Urbana-Champaign, IL--Researchers at the University of Illinois at Urbana-Champaign have found that reducing the dimensions of ferroelectrics increases their susceptibility to the size- and strain-induced effects that make then valuable for pyroelectric night-vision and other IR sensors. Rather than conventional bulk materials, future nanoscale pyroelectric devices will increasingly require ferroelectric thin films.
“Measuring the pyroelectric response of thin films is difficult and has restricted the understanding of the physics of pyroelectricity, prompting some to label it as ‘one of the least-known properties of solid materials,'” says Lane Martin, an assistant professor of materials science and engineering (MatSE) at Illinois. “This work provides the most complete and detailed modeling and experimental study of this widely unknown region of materials and has direct implications for next-generation devices."
The group’s paper, “Effect of 90-degree domain walls and thermal expansion mismatch on the pyroelectric properties of epitaxial PbZr0.2Ti0.8O3 thin films,” appears in the journal Physical Review Letters.
“By moving to a ‘bottom-up’ approach that produces nanoscale versions of these materials as thin films, we have observed, for the first time, that certain features, namely domain walls, can be incredibly important and even dominate the temperature-dependent response and performance of these materials," says Martin.
According to J. Karthik, a MatSE graduate researcher and the lead author on the group’s paper, thin-film epitaxy has been developed to provide a set of parameters (for example film composition, epitaxial strain, electrical boundary conditions, and thickness) that allow for precise control of ferroelectrics and has been instrumental in understanding the physics of dielectric and piezoelectric effects.
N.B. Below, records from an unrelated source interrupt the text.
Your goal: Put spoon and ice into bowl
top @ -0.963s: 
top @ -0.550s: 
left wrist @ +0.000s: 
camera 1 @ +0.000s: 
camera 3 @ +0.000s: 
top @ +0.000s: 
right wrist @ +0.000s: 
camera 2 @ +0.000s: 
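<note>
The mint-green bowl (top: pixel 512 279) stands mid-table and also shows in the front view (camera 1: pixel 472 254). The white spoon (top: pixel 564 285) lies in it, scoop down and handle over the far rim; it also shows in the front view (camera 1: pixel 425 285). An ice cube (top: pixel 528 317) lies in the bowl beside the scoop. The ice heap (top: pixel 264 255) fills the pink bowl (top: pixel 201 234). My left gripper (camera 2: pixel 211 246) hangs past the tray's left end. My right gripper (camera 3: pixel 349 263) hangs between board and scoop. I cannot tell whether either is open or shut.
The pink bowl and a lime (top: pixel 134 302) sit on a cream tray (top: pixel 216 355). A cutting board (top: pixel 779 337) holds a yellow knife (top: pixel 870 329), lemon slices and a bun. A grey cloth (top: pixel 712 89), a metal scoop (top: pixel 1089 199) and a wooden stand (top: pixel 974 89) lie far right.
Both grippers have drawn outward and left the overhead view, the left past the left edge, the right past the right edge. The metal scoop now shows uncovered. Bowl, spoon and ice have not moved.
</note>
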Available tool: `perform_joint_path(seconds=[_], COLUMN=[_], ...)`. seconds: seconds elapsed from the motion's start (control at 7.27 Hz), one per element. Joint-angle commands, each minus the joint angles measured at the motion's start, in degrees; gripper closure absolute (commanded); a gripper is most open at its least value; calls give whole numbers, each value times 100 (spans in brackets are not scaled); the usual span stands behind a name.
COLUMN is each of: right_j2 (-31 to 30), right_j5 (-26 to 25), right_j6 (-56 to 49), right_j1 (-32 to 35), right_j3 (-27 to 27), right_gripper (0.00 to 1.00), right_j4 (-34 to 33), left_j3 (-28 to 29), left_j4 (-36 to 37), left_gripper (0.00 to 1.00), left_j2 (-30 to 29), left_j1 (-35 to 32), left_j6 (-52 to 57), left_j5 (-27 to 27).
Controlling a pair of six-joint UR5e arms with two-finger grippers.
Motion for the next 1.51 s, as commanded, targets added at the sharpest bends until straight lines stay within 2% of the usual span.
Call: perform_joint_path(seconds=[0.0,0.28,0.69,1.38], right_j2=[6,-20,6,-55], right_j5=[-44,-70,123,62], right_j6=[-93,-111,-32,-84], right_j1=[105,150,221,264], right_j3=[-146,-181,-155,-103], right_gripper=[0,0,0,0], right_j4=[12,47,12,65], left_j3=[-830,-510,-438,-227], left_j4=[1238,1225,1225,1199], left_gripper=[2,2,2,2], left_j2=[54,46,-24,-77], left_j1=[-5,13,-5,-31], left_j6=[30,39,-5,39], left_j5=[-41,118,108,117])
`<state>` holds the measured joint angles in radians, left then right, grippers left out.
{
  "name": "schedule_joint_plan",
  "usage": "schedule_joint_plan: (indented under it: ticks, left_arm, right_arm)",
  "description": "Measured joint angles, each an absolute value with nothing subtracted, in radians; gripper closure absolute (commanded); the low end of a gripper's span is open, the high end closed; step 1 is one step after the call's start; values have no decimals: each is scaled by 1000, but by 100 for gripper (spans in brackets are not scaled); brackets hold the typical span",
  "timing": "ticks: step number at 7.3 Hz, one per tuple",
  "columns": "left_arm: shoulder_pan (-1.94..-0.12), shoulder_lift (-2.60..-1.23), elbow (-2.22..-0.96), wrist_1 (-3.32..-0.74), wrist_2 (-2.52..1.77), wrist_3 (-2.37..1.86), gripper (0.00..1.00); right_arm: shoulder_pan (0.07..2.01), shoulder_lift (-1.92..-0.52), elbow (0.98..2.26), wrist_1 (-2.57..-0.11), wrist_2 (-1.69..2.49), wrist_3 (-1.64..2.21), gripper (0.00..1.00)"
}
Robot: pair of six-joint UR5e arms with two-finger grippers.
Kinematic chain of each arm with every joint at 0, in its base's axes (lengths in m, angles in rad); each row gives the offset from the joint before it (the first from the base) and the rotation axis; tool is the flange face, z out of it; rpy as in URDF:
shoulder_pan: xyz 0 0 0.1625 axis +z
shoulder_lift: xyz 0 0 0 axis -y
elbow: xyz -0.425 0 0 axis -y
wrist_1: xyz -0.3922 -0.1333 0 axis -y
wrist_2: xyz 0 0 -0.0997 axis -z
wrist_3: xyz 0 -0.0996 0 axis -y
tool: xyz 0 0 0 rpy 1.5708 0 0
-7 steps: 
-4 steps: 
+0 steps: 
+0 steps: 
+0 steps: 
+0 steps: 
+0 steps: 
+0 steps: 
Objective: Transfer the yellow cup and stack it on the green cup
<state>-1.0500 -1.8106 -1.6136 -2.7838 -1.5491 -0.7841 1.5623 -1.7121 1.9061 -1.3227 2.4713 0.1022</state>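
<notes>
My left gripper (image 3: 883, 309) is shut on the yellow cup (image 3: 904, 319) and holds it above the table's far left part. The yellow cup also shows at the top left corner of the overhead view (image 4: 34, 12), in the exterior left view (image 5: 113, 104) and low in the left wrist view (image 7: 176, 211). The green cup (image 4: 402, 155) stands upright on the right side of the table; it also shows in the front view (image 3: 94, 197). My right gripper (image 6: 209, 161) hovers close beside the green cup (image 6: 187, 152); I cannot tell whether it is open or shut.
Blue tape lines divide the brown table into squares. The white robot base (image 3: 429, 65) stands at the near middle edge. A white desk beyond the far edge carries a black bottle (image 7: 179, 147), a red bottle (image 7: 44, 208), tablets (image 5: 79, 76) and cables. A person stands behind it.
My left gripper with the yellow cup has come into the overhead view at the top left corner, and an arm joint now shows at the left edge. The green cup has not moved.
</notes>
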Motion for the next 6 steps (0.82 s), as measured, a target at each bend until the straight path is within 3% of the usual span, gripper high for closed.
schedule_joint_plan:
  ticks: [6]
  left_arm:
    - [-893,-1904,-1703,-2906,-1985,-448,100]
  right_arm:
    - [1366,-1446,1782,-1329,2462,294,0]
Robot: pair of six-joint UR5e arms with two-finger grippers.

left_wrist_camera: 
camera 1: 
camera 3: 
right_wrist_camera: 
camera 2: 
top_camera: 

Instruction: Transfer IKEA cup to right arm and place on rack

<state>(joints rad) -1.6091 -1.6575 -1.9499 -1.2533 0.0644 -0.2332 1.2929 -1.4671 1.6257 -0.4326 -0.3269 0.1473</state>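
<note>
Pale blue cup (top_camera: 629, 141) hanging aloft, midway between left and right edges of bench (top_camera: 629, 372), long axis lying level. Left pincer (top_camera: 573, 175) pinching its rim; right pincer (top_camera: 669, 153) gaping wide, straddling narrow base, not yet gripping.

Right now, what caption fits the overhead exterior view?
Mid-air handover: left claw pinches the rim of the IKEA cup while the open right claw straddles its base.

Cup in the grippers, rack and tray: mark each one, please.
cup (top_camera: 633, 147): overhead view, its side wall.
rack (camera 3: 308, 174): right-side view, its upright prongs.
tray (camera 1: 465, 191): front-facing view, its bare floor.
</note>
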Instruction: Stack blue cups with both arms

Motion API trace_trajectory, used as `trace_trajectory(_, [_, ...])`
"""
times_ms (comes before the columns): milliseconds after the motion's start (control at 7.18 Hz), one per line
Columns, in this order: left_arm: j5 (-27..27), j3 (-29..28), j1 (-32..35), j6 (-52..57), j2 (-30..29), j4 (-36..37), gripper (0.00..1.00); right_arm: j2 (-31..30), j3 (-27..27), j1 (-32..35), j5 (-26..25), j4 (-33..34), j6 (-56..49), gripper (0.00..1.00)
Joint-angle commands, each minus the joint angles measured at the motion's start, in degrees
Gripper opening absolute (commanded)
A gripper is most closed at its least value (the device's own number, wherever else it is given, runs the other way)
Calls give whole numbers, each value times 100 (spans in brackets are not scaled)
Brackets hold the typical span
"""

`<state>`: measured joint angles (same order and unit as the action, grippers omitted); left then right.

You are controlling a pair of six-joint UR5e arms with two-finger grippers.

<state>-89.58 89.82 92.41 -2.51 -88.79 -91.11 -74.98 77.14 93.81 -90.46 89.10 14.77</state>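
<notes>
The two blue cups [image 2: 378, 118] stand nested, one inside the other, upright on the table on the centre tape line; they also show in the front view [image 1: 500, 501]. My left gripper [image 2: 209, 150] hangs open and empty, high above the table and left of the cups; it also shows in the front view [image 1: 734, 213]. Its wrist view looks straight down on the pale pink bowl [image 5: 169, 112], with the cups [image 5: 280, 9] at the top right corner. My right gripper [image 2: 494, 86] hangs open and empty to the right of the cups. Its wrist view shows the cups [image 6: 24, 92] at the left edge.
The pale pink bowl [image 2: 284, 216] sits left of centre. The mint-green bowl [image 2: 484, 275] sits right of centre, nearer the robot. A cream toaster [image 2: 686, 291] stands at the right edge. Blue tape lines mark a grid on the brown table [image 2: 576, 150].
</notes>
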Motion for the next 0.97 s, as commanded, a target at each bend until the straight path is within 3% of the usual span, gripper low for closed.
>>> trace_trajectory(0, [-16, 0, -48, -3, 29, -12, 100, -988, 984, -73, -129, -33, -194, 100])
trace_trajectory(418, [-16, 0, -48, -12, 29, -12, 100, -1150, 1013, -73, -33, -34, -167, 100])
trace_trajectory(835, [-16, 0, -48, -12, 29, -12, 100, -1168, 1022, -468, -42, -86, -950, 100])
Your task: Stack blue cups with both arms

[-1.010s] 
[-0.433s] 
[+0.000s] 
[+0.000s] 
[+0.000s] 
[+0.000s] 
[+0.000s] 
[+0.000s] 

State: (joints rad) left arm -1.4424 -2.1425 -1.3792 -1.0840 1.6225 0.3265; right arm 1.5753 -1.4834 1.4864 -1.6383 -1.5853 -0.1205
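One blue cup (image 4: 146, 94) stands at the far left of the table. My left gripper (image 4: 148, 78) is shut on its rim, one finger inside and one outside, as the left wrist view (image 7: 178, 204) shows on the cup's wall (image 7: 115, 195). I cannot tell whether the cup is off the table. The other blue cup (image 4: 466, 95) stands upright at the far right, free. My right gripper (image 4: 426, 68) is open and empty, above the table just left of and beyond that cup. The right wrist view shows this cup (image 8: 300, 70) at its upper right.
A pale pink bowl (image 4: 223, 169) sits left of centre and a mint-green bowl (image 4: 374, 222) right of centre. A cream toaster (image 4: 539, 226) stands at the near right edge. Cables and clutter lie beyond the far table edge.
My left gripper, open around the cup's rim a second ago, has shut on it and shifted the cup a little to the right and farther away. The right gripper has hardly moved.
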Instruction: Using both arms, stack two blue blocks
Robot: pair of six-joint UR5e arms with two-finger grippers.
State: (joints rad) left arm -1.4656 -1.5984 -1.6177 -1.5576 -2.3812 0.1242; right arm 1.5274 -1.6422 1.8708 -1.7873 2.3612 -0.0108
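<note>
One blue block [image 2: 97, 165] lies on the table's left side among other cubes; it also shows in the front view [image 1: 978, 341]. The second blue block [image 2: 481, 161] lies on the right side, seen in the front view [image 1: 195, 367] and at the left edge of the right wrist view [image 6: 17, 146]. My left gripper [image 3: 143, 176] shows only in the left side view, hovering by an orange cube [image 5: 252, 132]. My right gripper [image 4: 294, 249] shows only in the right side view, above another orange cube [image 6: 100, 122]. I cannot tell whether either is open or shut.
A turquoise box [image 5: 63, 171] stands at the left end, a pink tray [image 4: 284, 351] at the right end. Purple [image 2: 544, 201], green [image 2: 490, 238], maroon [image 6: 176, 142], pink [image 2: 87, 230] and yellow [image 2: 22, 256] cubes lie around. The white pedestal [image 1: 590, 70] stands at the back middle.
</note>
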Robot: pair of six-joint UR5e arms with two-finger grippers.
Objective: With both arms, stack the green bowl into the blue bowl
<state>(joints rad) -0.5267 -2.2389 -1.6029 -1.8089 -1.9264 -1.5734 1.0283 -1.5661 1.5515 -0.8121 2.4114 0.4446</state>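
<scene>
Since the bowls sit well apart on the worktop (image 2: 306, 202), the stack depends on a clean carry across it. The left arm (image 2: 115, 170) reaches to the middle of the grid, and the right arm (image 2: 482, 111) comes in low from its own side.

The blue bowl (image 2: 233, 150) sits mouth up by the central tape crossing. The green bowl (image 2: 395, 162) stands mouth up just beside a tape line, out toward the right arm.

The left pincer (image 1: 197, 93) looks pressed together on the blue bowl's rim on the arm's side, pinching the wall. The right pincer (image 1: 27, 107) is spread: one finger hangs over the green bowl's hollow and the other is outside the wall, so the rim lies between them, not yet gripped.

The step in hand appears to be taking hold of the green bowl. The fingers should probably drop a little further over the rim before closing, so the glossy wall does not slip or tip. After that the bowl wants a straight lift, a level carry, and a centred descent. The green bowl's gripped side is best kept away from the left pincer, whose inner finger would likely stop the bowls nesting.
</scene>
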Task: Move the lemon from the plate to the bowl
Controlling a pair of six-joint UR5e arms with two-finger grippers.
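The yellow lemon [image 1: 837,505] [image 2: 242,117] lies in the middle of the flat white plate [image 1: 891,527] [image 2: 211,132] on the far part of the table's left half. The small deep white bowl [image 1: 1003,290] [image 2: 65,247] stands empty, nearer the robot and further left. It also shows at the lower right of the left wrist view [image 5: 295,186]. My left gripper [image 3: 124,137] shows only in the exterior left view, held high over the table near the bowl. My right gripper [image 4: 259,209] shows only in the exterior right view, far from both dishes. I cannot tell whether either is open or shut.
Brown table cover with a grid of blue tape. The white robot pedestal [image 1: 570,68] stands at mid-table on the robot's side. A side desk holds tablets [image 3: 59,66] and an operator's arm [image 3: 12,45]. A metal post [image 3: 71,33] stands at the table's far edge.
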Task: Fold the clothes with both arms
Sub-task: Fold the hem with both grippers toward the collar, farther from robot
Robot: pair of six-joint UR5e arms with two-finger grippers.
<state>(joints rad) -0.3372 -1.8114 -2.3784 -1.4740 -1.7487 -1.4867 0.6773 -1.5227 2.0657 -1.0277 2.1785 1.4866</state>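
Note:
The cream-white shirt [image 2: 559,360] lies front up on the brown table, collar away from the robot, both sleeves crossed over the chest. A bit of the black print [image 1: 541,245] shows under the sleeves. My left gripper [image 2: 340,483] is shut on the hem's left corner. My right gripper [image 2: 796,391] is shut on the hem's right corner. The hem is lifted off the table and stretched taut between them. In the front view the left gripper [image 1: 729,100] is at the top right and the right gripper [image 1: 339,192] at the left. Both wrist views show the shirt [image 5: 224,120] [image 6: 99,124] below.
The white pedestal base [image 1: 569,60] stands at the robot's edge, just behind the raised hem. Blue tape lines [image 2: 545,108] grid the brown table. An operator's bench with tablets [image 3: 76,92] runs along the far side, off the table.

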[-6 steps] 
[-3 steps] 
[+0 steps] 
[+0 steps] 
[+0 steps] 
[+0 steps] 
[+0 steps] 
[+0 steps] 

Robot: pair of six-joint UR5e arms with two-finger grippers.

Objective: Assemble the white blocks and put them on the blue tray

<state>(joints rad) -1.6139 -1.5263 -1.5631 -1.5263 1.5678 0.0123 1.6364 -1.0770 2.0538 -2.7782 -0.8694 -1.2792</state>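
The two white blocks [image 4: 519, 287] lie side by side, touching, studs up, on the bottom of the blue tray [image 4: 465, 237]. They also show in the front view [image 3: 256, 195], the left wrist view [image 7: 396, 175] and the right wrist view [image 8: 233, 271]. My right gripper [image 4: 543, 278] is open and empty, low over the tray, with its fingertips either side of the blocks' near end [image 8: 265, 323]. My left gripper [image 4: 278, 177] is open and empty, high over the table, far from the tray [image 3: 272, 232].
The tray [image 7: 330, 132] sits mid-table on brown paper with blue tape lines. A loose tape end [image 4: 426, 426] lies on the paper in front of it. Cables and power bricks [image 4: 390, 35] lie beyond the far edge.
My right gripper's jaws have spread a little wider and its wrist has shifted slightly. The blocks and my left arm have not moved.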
“We investigated the contribution of 90º domain walls and thermal expansion mismatch to pyroelectricity in ferroelectric PbZr0.2Ti0.8O3 thin films, a widely used material whose bulk ferroelectric and piezoelectric properties are well understood,” says Karthik.
This research was supported by the Office of Naval Research, the Army Research Office, and the Air Force Office of Scientific Research.